While kidney donation is lawful in the UK, their law says the transactional goodwill becomes a criminal enterprise once a reward of money or other material advantage comes into the equation and the donor arranged for ailing Sonia, Ekweremadu’s daughter, was, according to the prosecution, offered up to £7,000 and the promise of a better life in the UK, which allegedly tainted the entire process.

Knowing the way of Nigerians, both the leaders and the led, there was no way monetary offer, wouldn’t have played a major role in the deal. Down here, despite our public piousness, money is the second god we worship. Those who already have it at the expense of the public like Ike and Beatrice, keep seeking more, to secure permanently control over those in lack. The latter are seeking all available means, mostly crooked, to join the big league. Practically no one is satisfied. These days, most of the times, I sit back, to ask the “WHYs” of the rat race.

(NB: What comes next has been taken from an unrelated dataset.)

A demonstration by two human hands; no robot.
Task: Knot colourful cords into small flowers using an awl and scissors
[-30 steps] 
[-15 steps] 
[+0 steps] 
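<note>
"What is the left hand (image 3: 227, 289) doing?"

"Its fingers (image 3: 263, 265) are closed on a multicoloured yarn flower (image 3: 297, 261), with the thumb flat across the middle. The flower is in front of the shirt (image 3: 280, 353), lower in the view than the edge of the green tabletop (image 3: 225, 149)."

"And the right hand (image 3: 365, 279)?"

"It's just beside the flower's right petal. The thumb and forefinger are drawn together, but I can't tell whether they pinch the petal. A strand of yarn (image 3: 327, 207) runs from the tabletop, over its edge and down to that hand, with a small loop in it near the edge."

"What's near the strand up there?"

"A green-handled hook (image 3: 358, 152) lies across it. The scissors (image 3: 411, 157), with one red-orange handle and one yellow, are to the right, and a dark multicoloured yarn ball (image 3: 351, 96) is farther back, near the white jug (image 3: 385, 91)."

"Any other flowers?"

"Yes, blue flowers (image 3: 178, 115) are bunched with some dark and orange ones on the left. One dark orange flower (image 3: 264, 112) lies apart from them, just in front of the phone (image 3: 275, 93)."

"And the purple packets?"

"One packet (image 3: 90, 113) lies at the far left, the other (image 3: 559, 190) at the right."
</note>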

If the Jurors that convicted the Ekweremadus had seised themselves of the adversarial humanity between men of power in Nigeria and the impoverished victims of their misrule, they wouldn’t have needed a whole 14 hours to come to the guilty conclusion. Ike had told the Old Bailey court that he was advised against seeking a donor among his family. That is strange because family should be the haven to run to, in time of trouble. It is either Ike hasn’t been good to his family or his family isn’t a delight to have. Whatever is the case, it shows there is a dysfunction which must be fixed once his legal troubles are however. For someone who was elected five consecutive times to the Nigerian Senate by his people of Enugu West, it is also strange that no constituent of his, could be approached for the goodwill gesture and had to resort to fishing for a supposed nobody on the street of Lagos. The saddest part is that none of his colleagues would learn any lessons from this. Some would reason he wasn’t smart enough. Some might say it was his destiny to be jailed. The religious ones, might turn to prayer warriors who don’t see sun (permanently kept in the basement) to ward off the kind of evil and misfortune that brought Ike down to zero.

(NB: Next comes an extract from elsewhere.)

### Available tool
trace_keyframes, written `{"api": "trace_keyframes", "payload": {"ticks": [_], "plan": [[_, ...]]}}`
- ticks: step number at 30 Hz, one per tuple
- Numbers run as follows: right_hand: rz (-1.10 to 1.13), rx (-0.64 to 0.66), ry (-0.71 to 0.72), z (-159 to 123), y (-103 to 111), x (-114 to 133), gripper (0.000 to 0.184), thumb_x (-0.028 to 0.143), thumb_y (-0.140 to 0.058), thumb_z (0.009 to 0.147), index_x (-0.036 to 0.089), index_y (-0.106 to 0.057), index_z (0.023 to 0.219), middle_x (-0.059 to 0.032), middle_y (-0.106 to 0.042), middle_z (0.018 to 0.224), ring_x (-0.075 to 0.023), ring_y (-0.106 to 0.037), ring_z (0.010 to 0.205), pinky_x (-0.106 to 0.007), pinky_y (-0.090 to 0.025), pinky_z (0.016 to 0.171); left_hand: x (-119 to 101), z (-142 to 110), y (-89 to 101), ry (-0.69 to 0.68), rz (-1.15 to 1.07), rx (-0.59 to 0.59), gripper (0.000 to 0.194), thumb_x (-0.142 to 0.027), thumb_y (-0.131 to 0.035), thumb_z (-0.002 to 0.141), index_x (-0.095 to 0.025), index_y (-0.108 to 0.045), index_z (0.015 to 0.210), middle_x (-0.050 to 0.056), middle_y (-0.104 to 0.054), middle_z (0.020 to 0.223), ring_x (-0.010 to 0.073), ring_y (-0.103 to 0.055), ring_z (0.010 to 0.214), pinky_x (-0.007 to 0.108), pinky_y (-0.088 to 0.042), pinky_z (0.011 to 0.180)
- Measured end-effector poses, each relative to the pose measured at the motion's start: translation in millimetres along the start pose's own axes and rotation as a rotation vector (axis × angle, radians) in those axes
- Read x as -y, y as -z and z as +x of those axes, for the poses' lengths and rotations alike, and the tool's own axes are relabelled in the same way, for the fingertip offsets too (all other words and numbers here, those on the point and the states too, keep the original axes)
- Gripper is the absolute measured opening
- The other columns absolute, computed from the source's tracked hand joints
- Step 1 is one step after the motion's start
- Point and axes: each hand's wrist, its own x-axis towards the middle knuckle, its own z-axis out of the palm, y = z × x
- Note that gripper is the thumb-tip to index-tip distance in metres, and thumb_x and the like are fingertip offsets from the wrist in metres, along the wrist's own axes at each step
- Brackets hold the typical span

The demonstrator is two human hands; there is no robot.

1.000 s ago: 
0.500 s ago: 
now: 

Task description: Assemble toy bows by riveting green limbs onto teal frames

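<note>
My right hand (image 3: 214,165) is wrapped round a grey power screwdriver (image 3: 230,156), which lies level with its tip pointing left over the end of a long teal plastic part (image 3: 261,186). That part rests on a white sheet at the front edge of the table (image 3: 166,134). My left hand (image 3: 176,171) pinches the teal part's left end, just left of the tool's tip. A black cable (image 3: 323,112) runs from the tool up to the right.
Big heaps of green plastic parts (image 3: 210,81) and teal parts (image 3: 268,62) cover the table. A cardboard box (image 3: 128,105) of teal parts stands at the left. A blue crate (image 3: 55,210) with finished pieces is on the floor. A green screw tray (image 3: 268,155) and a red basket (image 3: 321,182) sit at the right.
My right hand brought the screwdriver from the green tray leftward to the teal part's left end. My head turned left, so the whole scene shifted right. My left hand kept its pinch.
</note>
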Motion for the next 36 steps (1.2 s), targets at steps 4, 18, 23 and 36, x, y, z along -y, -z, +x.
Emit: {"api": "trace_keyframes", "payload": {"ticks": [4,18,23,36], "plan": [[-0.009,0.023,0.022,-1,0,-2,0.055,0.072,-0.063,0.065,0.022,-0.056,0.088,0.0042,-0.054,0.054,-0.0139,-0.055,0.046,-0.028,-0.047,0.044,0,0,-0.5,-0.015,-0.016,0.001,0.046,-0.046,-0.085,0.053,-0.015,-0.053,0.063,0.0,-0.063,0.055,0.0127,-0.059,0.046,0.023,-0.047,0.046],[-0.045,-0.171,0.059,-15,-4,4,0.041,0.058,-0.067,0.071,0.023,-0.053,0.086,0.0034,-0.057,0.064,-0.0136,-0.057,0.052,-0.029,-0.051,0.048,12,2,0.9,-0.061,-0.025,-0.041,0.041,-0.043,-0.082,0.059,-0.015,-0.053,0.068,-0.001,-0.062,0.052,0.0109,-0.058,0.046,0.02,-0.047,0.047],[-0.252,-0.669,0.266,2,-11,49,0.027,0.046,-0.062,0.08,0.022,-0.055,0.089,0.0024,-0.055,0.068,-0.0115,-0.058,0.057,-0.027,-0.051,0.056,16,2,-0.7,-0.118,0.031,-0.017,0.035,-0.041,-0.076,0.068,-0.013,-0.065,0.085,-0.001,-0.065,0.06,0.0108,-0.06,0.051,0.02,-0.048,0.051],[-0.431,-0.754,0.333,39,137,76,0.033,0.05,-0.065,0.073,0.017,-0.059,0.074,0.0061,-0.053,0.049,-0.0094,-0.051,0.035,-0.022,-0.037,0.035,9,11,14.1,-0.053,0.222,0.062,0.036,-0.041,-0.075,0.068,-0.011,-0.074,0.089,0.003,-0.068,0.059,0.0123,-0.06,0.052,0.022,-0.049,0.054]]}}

The biggest lesson for anyone to learn in the Ike saga is in the harrowing question thrown at him by the prosecutor; Hugh Davies KC (equivalent of SAN here) which must have influenced the Jurors’s decision. Davies had fired, “From beginning to end, it demonstrates all he (donor) was to you was a body part for sale? Because he was going to get work and he would be paid the 3.5 million Naira, you felt you owed  him nothing?” The Jury system is emotive. Once the members connect to the soul of a story, the fellow on the other side, is in trouble. Considering the mindset that an African big man, which is true for most of them, sees those down the socio-economic ladder as nothing, reason their wailing in difficulty always means nothing, which Jury, would let such a super-charged moment go, despite all the sympathies for Sonia, the ailing one.


The fall of Ike in particular should be a major lesson for us all. As a parent, my heart bleeds for the family. Ike is just a desperate father, trying to do right by his dying daughter who had to quit schooling because of her ailment. Practically all those who convicted him in the UK court and convicting him on the social media, who genuinely love their children, would fall into his error. It is likely easy for him so doing, because the Nigerian environment has always aided his kind in wrongdoing.

Beyond his frailties and hubris, there is a spiritual dimension to the politician’s travails. Christians know it as spirit of error, especially when you touch the anointed of God. In Ike’s case, it could also be a race curse. 48 hours to his arrest, he had gone full blast, unprovoked, against Obi and his own Igbo race, to demonstrate party loyalty. All manner of curse were laid on him. Then Obi did what Jesus prescribes in Matthew 5:44 and the rest, as they say, is history. May the mercy of God find Ike, his beau and Sonia, amen. So sad.